The ParserCache has a separate "ParserCacheMetadata" cache (includes/parser/ParserCacheMetadata.php; the cache itself is implemented by ParserCache::getMetadata() using ParserCache::$metadataProcCache), which maps article IDs to the set of parser options "actually used" to render that article. Then when you present a certain ParserOptions to the parser cache and say "I want the html that would result from rendering this article with these options", the parser cache pulls from its own metadata cache and does an intersection on the options used, so that ParserCache will "hit" even if the parser options mismatch, as long as the mismatch was on an option that "wasn't actually used to render this page". (This metadata cache also records the parse time and cache lifetime, to implement ParserCache expiry.)

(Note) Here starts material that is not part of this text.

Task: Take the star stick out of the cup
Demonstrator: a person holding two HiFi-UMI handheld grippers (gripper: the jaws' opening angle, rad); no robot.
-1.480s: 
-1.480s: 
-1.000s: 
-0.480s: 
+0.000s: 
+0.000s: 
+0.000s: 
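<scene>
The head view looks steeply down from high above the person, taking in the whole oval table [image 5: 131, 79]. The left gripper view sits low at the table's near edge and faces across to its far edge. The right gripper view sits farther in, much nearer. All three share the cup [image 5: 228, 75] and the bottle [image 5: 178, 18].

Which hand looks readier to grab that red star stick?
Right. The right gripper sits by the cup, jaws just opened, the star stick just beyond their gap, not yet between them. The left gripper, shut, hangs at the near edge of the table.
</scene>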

For example, if the ParserOption has user-lang set to "es" but there wasn't any content on the page that actually /used/ the user language (ie, no {{int:...}} message, uses of Extension:InputBox or Extension:Kartographer -- and ignore the ToC for the time being and T303615/T240426/T280295/etc), then it would say, "sure I've got HTML for that -- I rendered it before for user-lang=de, but that shouldn't matter (the render didn't use the user-lang), so here take this!"
Unfortunately, when the legacy parser doesn't "use" the useParsoid option, then /anytime/ we ask for something with 'useParsoid=true' the parser cache says, "oh, well, the useParsoid flag shouldn't matter, use /this cached content/ instead" even though the cached content is from the legacy parser.

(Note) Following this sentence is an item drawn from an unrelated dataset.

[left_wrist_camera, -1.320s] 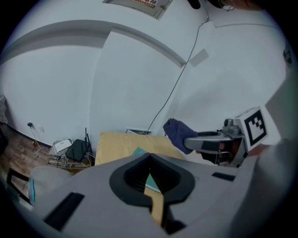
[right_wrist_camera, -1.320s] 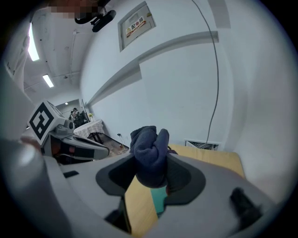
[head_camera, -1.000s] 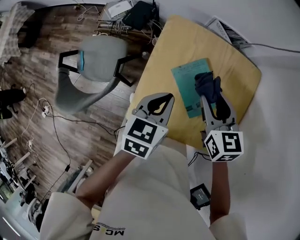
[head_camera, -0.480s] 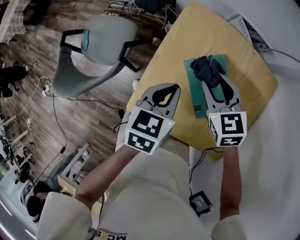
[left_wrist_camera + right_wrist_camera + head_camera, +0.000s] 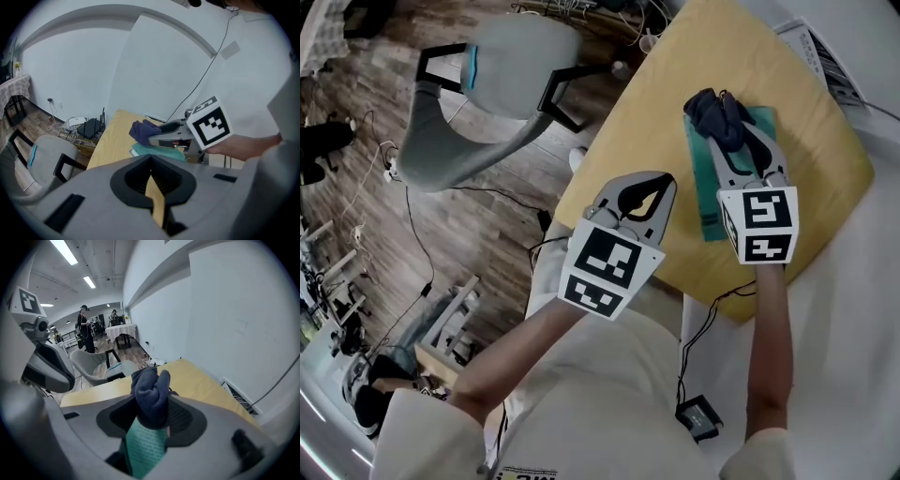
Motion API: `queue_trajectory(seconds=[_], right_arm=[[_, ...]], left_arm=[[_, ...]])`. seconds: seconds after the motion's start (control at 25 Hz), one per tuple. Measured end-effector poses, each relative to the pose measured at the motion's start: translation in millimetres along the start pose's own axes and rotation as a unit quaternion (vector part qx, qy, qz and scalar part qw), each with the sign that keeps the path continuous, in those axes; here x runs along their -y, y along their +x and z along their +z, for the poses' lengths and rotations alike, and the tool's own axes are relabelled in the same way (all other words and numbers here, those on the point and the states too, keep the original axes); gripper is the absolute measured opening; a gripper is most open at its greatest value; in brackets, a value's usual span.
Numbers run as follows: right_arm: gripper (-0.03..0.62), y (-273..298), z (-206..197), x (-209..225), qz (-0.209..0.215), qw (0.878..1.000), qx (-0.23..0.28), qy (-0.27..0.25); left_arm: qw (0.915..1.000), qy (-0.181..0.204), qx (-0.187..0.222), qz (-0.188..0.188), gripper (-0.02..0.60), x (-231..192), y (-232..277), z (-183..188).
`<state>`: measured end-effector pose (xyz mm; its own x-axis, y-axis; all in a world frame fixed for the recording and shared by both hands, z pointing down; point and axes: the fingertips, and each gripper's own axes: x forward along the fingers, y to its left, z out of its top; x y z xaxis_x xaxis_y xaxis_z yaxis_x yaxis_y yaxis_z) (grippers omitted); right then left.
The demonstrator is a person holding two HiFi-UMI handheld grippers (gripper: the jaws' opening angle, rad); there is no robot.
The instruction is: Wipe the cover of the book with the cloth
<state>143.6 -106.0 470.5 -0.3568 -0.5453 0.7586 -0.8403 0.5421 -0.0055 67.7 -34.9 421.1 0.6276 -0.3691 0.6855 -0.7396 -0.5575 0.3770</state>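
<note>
- The right gripper (image 5: 737,146) is clamped on a bunched dark blue cloth (image 5: 718,116); its own view shows the wad (image 5: 151,397) filling the gap between the jaws and bulging out past them.
- The left gripper (image 5: 653,184) has its jaws drawn together with nothing between them; only a sliver of tabletop shows through the slot (image 5: 151,187). It hovers over the near left edge of the table, apart from the book and taking no part.
- The teal book (image 5: 704,199) lies flat on the yellow wooden table (image 5: 656,112), toward its right side. The cloth sits at the book's far end, over the corner nearest the wall. From the side it looks down on the cover, though I cannot swear to contact.
- I judge the wiping step to be under way, with the stroke at the far end of the cover.
- The next move calls for drawing the cloth back along the cover with light downward pressure. The book is unheld and could slide, so the idle left gripper might pin a near corner.
- I see no container on the table. A printed sheet (image 5: 823,58) lies by the far corner.
</note>
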Motion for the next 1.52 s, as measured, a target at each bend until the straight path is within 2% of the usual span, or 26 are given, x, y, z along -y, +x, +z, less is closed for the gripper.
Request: queue_trajectory(seconds=[0.36,0.76,1.52], right_arm=[[0.189,19,-19,-5,-0.014,0.998,-0.05,-0.026],[0.189,13,-39,-17,-0.012,0.997,-0.068,-0.028],[0.189,-27,-90,-37,0.008,0.997,-0.08,0.015]], left_arm=[[0.9999,-0.009,0.003,0.007,0.011,-14,-3,-4],[0.9999,-0.012,0.004,0.008,0.011,-16,-8,-9],[0.9999,0.005,-0.01,-0.006,0.011,0,5,-13]])
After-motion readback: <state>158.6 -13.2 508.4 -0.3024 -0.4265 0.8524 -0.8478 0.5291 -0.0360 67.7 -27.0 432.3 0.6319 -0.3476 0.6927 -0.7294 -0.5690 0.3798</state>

And the problem goes the other way, too, because if we generate *parsoid* content via the REST API (in the future! the REST API doesn't use the main parser cache currently), we again never consulted 'useParsoid' when rendering it (because the REST API *always* uses parsoid) -- and we also never consulted the 'user-lang' part of parser options, because parsoid doesn't use user-lang by design, so then we stuff content into ParserCache with the tag "oh, useParsoid didn't matter when rendering this, and neither did user-lang", even though the latter may not be true at all for a render with the legacy parser.

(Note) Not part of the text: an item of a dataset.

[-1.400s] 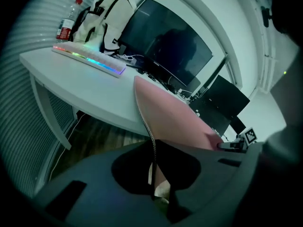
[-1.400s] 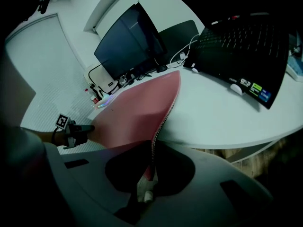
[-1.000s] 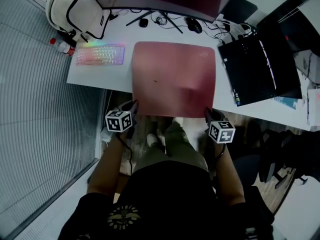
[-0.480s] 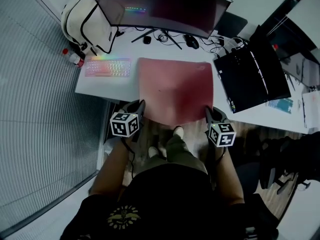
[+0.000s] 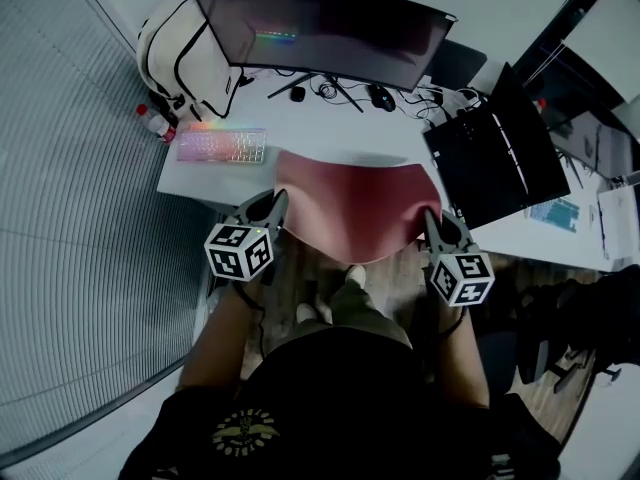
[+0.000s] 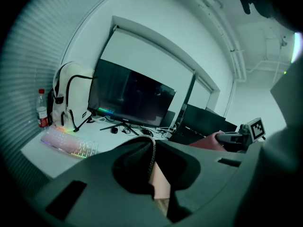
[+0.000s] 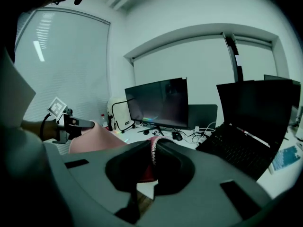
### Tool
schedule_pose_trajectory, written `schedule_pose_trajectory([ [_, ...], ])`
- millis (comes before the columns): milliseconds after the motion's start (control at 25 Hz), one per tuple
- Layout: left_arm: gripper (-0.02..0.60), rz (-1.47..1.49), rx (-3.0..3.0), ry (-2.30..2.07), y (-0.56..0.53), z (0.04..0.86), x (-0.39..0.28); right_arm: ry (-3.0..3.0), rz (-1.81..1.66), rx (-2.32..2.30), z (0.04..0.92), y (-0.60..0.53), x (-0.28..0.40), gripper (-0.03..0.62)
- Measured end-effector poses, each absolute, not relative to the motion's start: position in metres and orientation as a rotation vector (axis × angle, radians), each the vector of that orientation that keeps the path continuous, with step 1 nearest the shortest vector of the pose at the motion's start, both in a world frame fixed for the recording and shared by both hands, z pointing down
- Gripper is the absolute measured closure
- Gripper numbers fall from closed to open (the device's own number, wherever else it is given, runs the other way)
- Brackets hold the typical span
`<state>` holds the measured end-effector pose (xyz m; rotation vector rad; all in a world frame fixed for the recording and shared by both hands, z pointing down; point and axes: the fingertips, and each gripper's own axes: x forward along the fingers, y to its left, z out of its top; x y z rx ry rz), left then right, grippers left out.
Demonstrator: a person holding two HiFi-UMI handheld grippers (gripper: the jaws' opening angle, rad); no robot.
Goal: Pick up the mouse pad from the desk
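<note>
The pink mouse pad (image 5: 352, 206) hangs clear of the white desk (image 5: 330, 128), sagging between my two grippers. My left gripper (image 5: 277, 201) is shut on its near left corner, and the right gripper (image 5: 431, 219) is shut on its near right corner. In the left gripper view the pad's stitched edge (image 6: 152, 161) is pinched in the left gripper (image 6: 152, 144), with the other gripper (image 6: 236, 139) across the pad. The right gripper view shows the right gripper (image 7: 154, 146) clamped on the pad (image 7: 94, 138), and the left gripper (image 7: 71, 125) beyond it.
On the desk stand a curved monitor (image 5: 320, 33), a lit keyboard (image 5: 222, 146), a white backpack (image 5: 185, 53), a bottle (image 5: 152, 120), a mouse (image 5: 380, 96) with cables, and an open black laptop (image 5: 495, 153). The person's shoes (image 5: 352, 273) are below the pad.
Both grippers have risen together with the mouse pad. The pad lay flat on the desk before; now it is lifted off and droops between them.
</note>
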<state>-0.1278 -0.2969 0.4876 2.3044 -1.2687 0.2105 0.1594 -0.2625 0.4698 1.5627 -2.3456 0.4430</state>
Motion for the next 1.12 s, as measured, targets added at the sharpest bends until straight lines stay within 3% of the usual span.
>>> schedule_pose_trajectory([
  [1120,0.560,-0.089,2.619,-1.346,-0.255,0.253,-0.145,-2.674,-0.037,1.678,0.227,-0.212,0.134,0.577],
])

In short, the exact set of parser options "used" by one or the other parser actually depends on which parser was used to generate the content, so we really do need to fork the /metadata cache/ by parser type, even though in general we want to store both types of content in the parser cache. I8d2bfd55acd816c1c49a794a0ec15a28881f689d does this by effectively making the parsermetadatacache a mapping from <article ID, useParsoid flag> -> <set of used parser options> instead of just <article ID> -> <set of used parser options> but other alternatives are possible. I think my preference is making the metadata cache a mapping from <article ID,ParserOptions "extra key"> -> <set of used parser options> which canonicalizes the use of the "extra key" property in parser options (ParserOptions::addExtraKey()) to split the metadata cache, without hard coding useParsoid. (ParserCache::makeMetadataKey() makes the key for the metadata cache, and at present it is just the name of the parser cache plus the page id.)
An additional quirk here is that the "used options" are recorded using a listener callback to decouple the ParserCache from ParserOptions -- a nice architectural idea, but maybe a useless abstraction given that ParserOption's primary purpose is to be the key for the ParserCache -- but anyway that means we can't just "initialize" useParsoid to "always used" in the constructor (say) because we'd (at least) need to wait until the listener is registered before we can fake an event to record the use of useParsoid. The decoupling makes this awkward.
I5fb94a37bdef567cc1ff891fb21183419eac65c7 presents a number of possible places where you could ensure that useParsoid is "always used". Some make me nervous, because of the possibilty for cache corruption if we ever use some path through either parser which happens not to consult useParsoid in the right way to make it 'used' on every parse. One of the reasons I'd like to use a more explicit fork of the metadata cache is to make inadvertent cache corruption of this sort less likely; we really do want to say "keep entries from parsoid and the legacy parser separate in the ParserCacheMetadatacache" and I think that implementing that explicitly is better than relying on implicit guarantees.
Other "big picture" alternatives:
- We could add another parser cache to ParserOutputAccess.php -- it already has "primary" and "secondary"; we could add "parsoid primary" and "parsoid secondary" as well, and do the fork in ParserOutputAccess. This would ensure we never corrupt one cache with the other parser's output. ParserOutputAccess is quite complicated, however, and doing the fork at this level would involve a lot of code duplication.
- ParserOutputAccess is currently a singleton; we could make a new 'ParsoidOutputAccess' (no relation to the existing ParsoidOutputAccess) which is just ParserOutputAccess called with a different set of constructor arguments so that its primary and secondary caches were distinct. The ParserOutputAccess service is only used in a few places -- Article, WikiPage, ContentHandler, LocalFile -- and maybe it wouldn't be too hard to add switches in those places to select the appropriate instance. However, there are also a lot of statistics in ParserOutputAccess that use unprefixed names; you might want to also ensure the statistics for the two different ParserOutputAccess instances are kept distinct.
- Just ensure that the ParserCacheMetadata cache is forked appropriately, as described above.